§ **EXERCISE GOAL**
Beginning with the line that holds "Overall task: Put", set down each line of the data below through the very last, exactly as given, and nothing beyond that.

DATA START

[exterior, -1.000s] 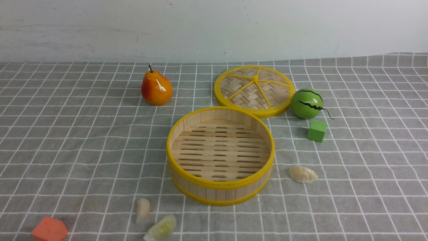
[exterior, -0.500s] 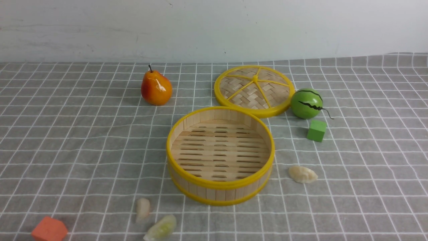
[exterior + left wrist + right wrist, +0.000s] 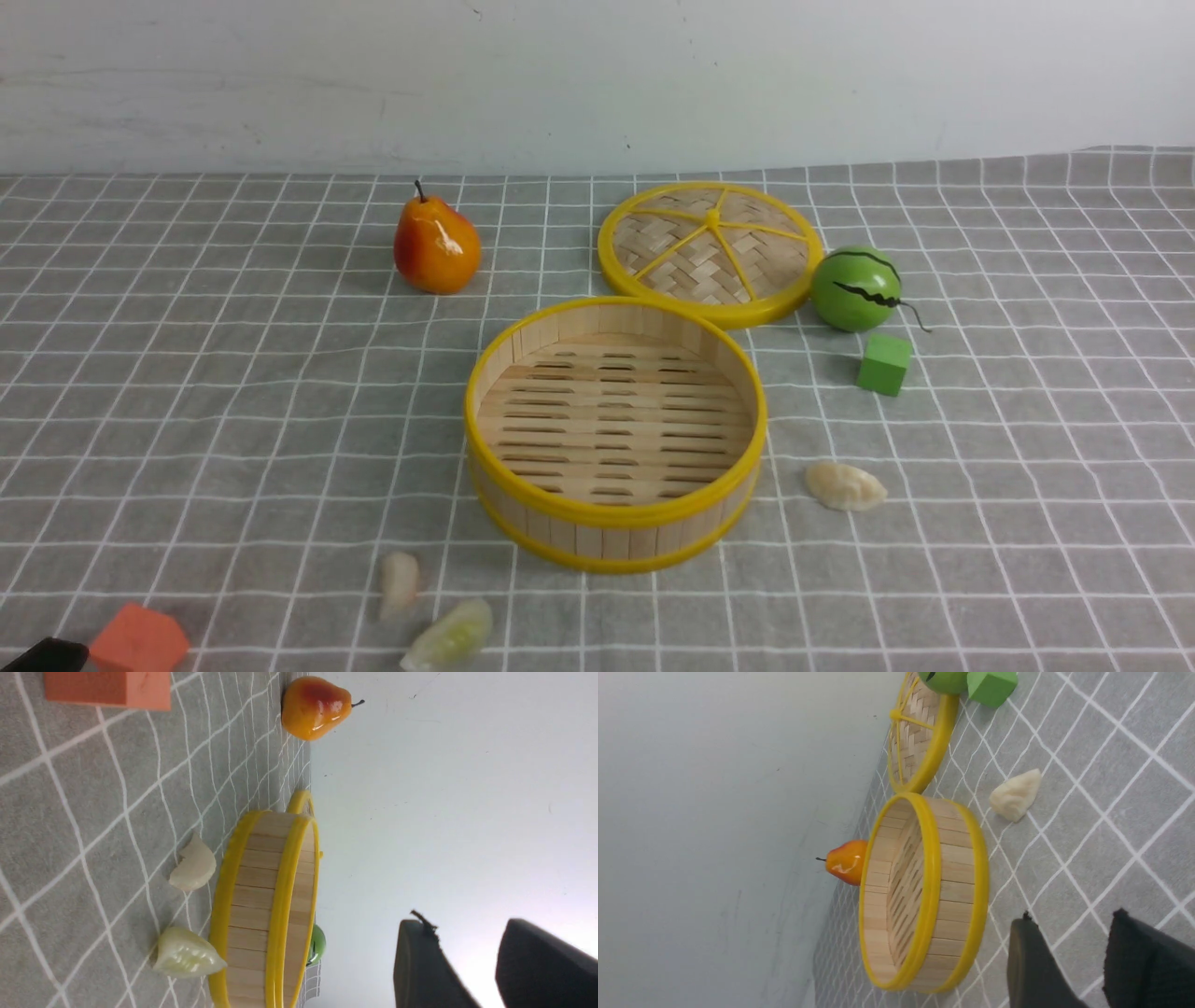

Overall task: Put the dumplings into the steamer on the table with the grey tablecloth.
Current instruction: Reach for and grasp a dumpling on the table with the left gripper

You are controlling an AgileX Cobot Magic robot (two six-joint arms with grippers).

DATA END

§ **TASK SOLUTION**
Overall task: Put the dumplings into the steamer on the table with the grey tablecloth.
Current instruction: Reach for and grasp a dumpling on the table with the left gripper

You are controlling an AgileX Cobot Magic robot (two six-joint arms with grippers).

The output returned above is complete.